Continuando l'analisi delle realtà indipendenti che operano nell'ombra, ci imbattiamo nelle autodescrizioni. Leggendo i loro statuti, il confine tra fede cristiana e filosofie alternative si dissolve del tutto. Non si parla più di salvezza delle anime nel senso evangelico, ma di "Pastorale Sanitaria", di "flussi energetici dell’organismo da governare" e di una misteriosa disciplina chiamata "egoiatria",
Per il Movimento Sacerdoti Sposati, questo manifesto rappresenta la deriva estrema dell'isolamento ecclesiale: quando ci si stacca da Roma, il rischio è di scivolare in un sincretismo che usa i Sacramenti come strumenti di benessere psicofisico e terapeutico.
Il ministero ordinato istituito da Cristo non è una professione sanitaria o parasanitaria. Confondere la Grazia dei Sacramenti con il bilanciamento dei "flussi energetici dell'organismo" significa ridurre l'Eucaristia e la Confessione a tecniche di rilassamento o a terapie alternative. La Chiesa ha sempre collaborato con la medicina e la scienza nel rispetto dei ruoli, senza mai trasformare l'altare in un lettino da psicologo o da terapeuta olistico.
Questa visione antropologica è l'esatto contrario del Cristianesimo. Il Vangelo ci insegna che l'essere umano, da solo, non può salvarsi; ha bisogno della Redenzione e della Grazia di Cristo. Spacciare l'idea che la fede sia solo un metodo per attivare energie interiori e "creare buone abitudini" significa svuotare la Croce del suo significato originario, trasformando la religione in una declinazione della moderna cultura del benessere (wellbeing).

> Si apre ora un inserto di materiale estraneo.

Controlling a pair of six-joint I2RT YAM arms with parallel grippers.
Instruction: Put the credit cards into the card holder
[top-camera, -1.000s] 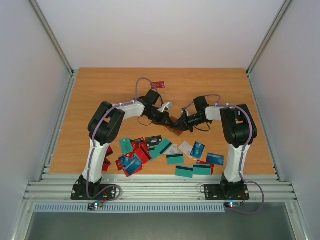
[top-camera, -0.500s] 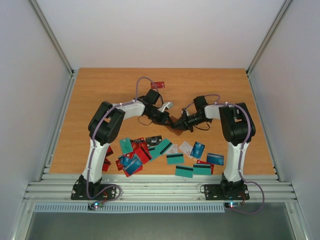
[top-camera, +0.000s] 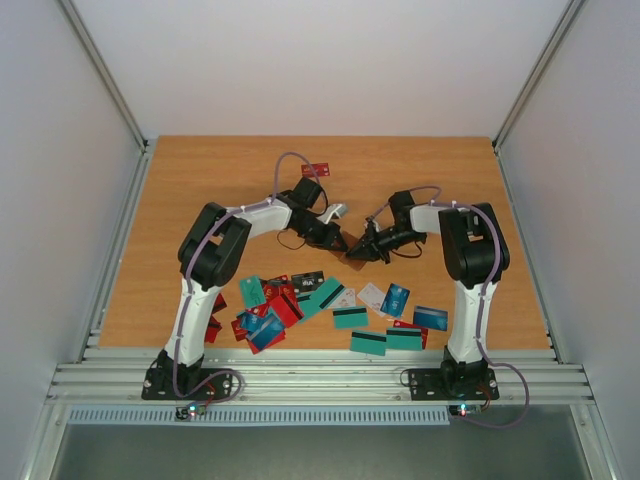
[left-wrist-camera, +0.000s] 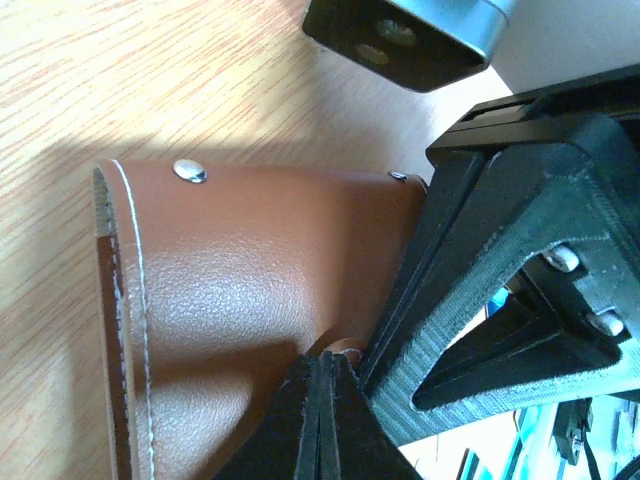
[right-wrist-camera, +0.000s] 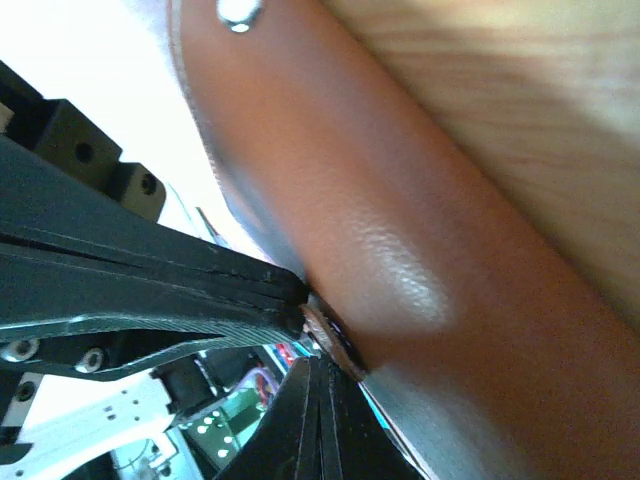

Davanti a queste bizzarre costruzioni linguistiche e concettuali, il nostro Movimento ribadisce la propria identità. Noi non abbiamo bisogno di inventare "scuole di formazione" o di mascherare il sacerdozio da professione psicosanitaria per giustificare la nostra esistenza. I sacerdoti sposati sono uomini normali, padri di famiglia che lavorano onestamente nella società (spesso nel mondo della scuola e dell'educazione) e che chiedono semplicemente di poter servire le parrocchie rimaste senza pastore, celebrando la liturgia cattolica di sempre in comunione filiale con il Papa e con i Vescovi. La vera vicinanza alle fatiche dell'uomo moderno si dimostra con la trasparenza e l'umanità, non con il linguaggio ambiguo dell'esoterismo olistico.